Re: Content type for /site-meta (or HTTP header fragment format)

Previous Topic Next Topic
classic Classic list List threaded Threaded
1 message Options
Reply | Threaded
Open this post in threaded view

Re: Content type for /site-meta (or HTTP header fragment format)

Phil Archer-3


I've made a couple of minor comments on this proposal which in general I
like as it does seem to be the well known location to end all well known
locations (which I reckon is about the only justification there could be
for a new well known location).

Eran Hammer-Lahav wrote:

> Context
> The /site-meta proposal (a known-location solution for site metadata) [1]
> includes a simple XML format for representing site metadata directly or via
> links. In discussing the proposal and the appropriate format for the list of
> meta resources, John Panzer suggested using a simpler text format [2]
> directly based on the content of the Link header [3].
> While I see the value of an XML format for this data, and was the main
> supported of it, I now strongly support the idea of using a super-simple
> text-based document. Partially because it fits better with the current
> use-cases, and partially because I am an editor of a "competing" XML format
> which covers this use case (XRDS/XRD) but is too complex to be positioned as
> the default form.
> I would like /site-meta to list a single text-based format with a clear
> Content-type associated with it. I also want the spec to explicitly allow
> user-agents to request other representations of the /site-meta resource with
> the default being the super-simple-text-based version. One such
> representation (I expect to be widely supported) will be
> application/xrd+xml.
> Some Questions (and answers)
> - Should the /site-meta text format be restricted to a set of links or
> provide an easy path for extensions of some other kinds of records?
> While I can't come come up with compelling use cases for /site-meta to
> directly include other metadata, it is likely someone else will in the
> future.

I fully understand the desire for extensibility and for not imposing
restrictions unnecessarily. However, I do think it would be a big
mistake to allow a /site-meta file to include anything other than links
to data. Let's imagine you allowed, say, Dublin Core and Creative
Commons to be encoded in a /site-meta file directly. Why not? They're
well-defined, well used metadata systems that can often be applied to a
whole site.

Why make people put this in a separate file when it could, surely, go in
the /site-meta file? Well, you could allow it, and any other metadata -
and hey presto you've just reinvented a WKL for POWDER, XRD and whatever
comes next.

No... if /site-meta is the WKL to end all WKLs then it has to be just a
set of pointers to where the 'real data' actually is. So I would say
that there is a case for deliberately limiting the extensibility. As you
go on to point out, if it supports an HTTP Link-like structure, that's
already flexible and it meets the need. When extensibility leads to
mission creep, things will go wrong.

By replacing each record in John's proposal:

> ---
> /robots.txt rel="robots"
> /p3p.xml rel="privacy"
> rel=""
> ---
> with actual Link headers:
> ---
> Link: </robots.txt>; rel="robots"
> Link: </p3p.xml>; rel="privacy"
> Link: <>; rel=""
> ---
> other record types can be added in the future.

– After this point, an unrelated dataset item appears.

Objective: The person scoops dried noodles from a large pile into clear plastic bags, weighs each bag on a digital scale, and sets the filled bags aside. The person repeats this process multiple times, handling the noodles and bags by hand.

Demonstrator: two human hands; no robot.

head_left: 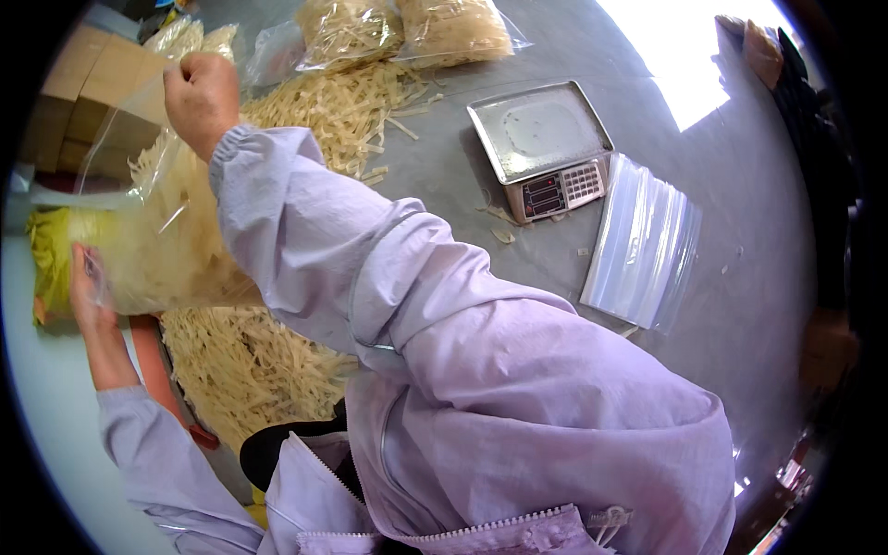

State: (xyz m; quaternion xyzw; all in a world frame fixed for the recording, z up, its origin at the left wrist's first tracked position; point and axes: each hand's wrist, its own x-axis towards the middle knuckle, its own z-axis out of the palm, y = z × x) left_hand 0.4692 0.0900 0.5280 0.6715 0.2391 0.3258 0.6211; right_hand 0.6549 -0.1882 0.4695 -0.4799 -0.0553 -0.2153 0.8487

Indeed. Here are two that come to mind:

Link: </styles.css>; rel="stylesheet"; type="text/css"
Link: </powder.xml> rel="describedby"; type="text/powder+xml"

The mobile world would probably like something like

Link: <>;

Link: <>;

(I'm basing this on the metaTXT work just getting going [PA1])

Oops... I'm straying into mission creep there aren't I? I mean, are
those URIs links or metadata? I hope it doesn't matter - I've used URIs
where URIs are allowed.

One thing I have done in my first 2 examples is to include the type
attribute (which if we're following the HTTP Link format is allowed and,
IMHO, should be encouraged!)

  This also means the same code

> used to read Link headers (or HTTP headers in general) can be used for this
> format. This also plays nicely with the idea of equating links in /site-meta
> to Links in individual resources' HTTP response headers.
> - Should /site-meta define its own content type, use an existing content
> type, or define a new generic content type?
> If we take the route of using an HTTP-header-like format for /site-meta, is
> there value in making this format generally available for other resources.
> RFC 2616 offers a similar construct in the form of message/http. It seems
> that as long as the document can be considered a valid HTTP request or
> response, we can use this content type.
> So /site-meta can be considered a body-less HTTP response with Link headers.
> The question is, is such a header-fragment allowed in a message/http
> document? It is not clear if in this use-case, the Date header may be
> omitted, which is otherwise required for a valid response header. The Date
> header makes little sense in this context and should be omitted. Note that
> the HTTP header for GET /site-meta must still include Date.
> In Conclusion
> 1. The idea of allowing multiple representations for /site-meta resources
> suggests the use of a more generic content type for the default (and the
> only required) representation than application/site-meta.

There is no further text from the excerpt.